血液を存分に吸った布きれは、薄いそれとは思えぬ程に重さを含み、男の手を水気に濡らす。
それはじきに脱ぎ捨てられた私の装束すらも汚し、結局、ベチョリと耳に不快な音を立て、籠の中へと放られた。
「・・・痛むか」
「・・・・・・・・」
男の問いに、素直に頷く。
此処で虚偽を伝えれば、男の機嫌が取り返しのつかぬ程低下する事は眼に見えている。
案の定男は少々眉を寄せたものの、特に何も言う事無く、私の傷を見遣った。
それなりに大きな傷である。
胸部に裂かれた傷。中央に見える銃弾を受けた穴。
それらからは血液が溢れ、私の頭が朦朧としていた訳であると、今更ながらに納得が行った。
「触れるぞ」
そう私に断りを入れてから、男が清廉な布で傷を拭う。
その様子は、まるで普段の、竜の姿からは想像の及ばぬ優しさを乗せていた。
傷口を布が沿う度チリリとした痛みが灯るも、取り立てて気にする様な物でもない。
男のその柔らかい仕草に、何処かこそばゆさすら感じた。
男が時間を掛けて傷を丁寧に清め、真新しい包帯を巻いていく。
一城主が。
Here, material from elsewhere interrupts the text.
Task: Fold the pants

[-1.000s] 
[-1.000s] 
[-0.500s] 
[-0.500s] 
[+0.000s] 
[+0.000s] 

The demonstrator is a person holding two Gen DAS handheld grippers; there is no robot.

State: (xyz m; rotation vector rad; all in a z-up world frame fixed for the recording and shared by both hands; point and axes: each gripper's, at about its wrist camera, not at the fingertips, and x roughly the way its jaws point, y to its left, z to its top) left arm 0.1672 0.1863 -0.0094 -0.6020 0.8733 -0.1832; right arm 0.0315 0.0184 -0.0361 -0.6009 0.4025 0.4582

独眼竜が。
1人の忍びへ手厚く介抱を施すなぞ。
全くこの男には、中々に常識が無い。
忍びにこの様な厚意、必要ではないのに。
もしやらせるのならば、そこ等の女中でも良いとも思うのだが。
だが今更男にそれを申し立てても意味が無い。
伝えた所で、男は機嫌を損ねるだろう。
ならば私は甘んじてその男の介抱を受ける事にしよう。
「・・・・・・で?」
「・・・・?」
傷が塞がるまで、決して断り無く部屋を出てはならぬ。
刀に触れてはならぬ。
例え戦があろうとも、此処から出る事は許さぬと。
忍びとしての役を奪う気ではないかと危惧してしまう程の命を受けた後。
男は、主旨を不明とした問いを、私に投げた。
当然要領を得ぬ私は、布団に突っ込まれたまま顔を出し、それを視線で聞く。
「何故護った。・・・義からか」
男にそう問われ、首を振る事で否定を示す。
忠義ではない。男に忠義を誓った覚えは無い。
私の答えを見て、男は満悦そうに口角を吊り上げる。
「なら、何故護った」
そう問われ、今度は反応に困り果てる。
それが分からぬのだ。
私が男を、命を顧みず護った理由。
ただ、意識を失う直前、脳裏に過ぎった1つの確信。
『お前だからだ』
唇の動きと視線で、ただ1つ明確な理由を男に告げる。
私の答えを受け取った男は、やはり笑みを浮かべ、それでもよりそれを深くしながら。
「それで良い」
答えはそれで十分だと、男は言った。
忠義による物でないのなら、それで良いと、男は言った。
END.
戦闘以外では意外とぼうっとしてる小太郎。
普段から頭使ってないからイレギュラーに弱い。
伊達さんにとっちゃ、惚れた女が自分を庇って死に掛けたんだから
そりゃあいても立ってもいられない。付きっ切りで看病したいくらいかと。
ちなみに題名は『義にあらず』と振って下さい。
小太郎も伊達さんに惚れてる。そんで、頭のどっかでそれを理解してる。
無意識無自覚の理解。伊達さんはそれすらも見抜いてる。